THE PROBLEM: Only the lines of the data below from the one with "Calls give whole" through the one with "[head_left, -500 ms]" are wanted. Repeat them exactly.

[Recorded data]
BEGIN
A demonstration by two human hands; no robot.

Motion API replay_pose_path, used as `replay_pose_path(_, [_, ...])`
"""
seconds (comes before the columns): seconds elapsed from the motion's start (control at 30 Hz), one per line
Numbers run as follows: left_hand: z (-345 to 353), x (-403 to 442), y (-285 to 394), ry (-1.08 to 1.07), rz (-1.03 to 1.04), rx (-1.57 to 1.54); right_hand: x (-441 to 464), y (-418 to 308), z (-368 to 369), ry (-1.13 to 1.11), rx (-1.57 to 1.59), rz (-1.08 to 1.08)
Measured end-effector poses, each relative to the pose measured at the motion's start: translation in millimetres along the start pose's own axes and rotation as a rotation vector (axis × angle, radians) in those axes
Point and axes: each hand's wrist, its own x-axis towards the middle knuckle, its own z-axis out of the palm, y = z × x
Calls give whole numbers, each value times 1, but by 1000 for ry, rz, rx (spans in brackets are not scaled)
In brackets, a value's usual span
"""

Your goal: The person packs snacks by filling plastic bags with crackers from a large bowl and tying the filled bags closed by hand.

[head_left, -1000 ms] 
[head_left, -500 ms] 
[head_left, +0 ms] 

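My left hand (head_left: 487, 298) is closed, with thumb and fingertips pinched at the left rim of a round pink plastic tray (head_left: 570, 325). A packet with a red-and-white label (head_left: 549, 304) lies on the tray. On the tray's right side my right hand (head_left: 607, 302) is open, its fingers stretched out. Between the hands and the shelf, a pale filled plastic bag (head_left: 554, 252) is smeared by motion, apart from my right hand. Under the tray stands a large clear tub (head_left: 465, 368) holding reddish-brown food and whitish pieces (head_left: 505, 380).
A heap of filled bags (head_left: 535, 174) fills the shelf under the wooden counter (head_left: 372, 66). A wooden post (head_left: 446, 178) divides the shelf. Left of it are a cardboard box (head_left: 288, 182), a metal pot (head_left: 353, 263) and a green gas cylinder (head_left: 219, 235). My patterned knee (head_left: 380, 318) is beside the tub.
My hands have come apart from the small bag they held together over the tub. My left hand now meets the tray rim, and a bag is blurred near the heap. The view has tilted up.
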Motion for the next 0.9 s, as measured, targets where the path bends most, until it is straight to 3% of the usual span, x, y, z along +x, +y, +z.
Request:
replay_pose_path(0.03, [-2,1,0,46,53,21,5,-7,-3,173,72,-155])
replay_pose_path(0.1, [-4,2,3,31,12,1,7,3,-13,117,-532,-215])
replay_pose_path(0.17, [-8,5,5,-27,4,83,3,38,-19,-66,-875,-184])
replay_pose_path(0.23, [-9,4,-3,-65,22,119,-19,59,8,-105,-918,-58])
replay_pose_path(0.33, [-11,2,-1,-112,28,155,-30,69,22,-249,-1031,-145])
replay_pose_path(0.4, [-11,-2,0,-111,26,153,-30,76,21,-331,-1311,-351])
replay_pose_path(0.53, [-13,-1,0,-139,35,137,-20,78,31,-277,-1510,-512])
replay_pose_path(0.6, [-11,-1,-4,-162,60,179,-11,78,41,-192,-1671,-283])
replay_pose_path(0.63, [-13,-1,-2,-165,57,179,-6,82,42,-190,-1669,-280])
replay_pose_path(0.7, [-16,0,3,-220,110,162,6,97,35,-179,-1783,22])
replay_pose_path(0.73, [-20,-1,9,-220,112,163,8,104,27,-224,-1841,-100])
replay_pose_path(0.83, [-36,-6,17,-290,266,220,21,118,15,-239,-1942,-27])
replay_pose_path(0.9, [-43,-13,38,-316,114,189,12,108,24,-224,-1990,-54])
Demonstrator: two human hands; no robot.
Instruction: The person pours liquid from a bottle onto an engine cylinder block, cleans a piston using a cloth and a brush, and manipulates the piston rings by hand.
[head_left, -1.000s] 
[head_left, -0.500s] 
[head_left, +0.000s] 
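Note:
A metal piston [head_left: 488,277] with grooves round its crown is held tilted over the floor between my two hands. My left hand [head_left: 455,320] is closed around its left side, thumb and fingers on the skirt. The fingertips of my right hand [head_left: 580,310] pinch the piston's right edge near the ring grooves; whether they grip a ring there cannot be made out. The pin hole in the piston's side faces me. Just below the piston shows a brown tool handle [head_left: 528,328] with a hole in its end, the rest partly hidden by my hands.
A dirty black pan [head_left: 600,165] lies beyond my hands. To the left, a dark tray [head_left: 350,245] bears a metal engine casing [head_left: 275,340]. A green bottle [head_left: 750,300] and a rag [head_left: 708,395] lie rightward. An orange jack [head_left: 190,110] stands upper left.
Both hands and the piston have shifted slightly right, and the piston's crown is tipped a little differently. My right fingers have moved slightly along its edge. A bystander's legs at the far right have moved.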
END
TASK SOLUTION:
Calls give whole numbers, each value times 1, but by 1000 for ry, rz, rx (spans in brackets are not scaled)
In brackets, a value's usual span
"""

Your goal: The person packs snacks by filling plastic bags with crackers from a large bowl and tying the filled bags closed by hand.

[head_left, -1000 ms] 
[head_left, -500 ms] 

This answer leaves nothing further to address.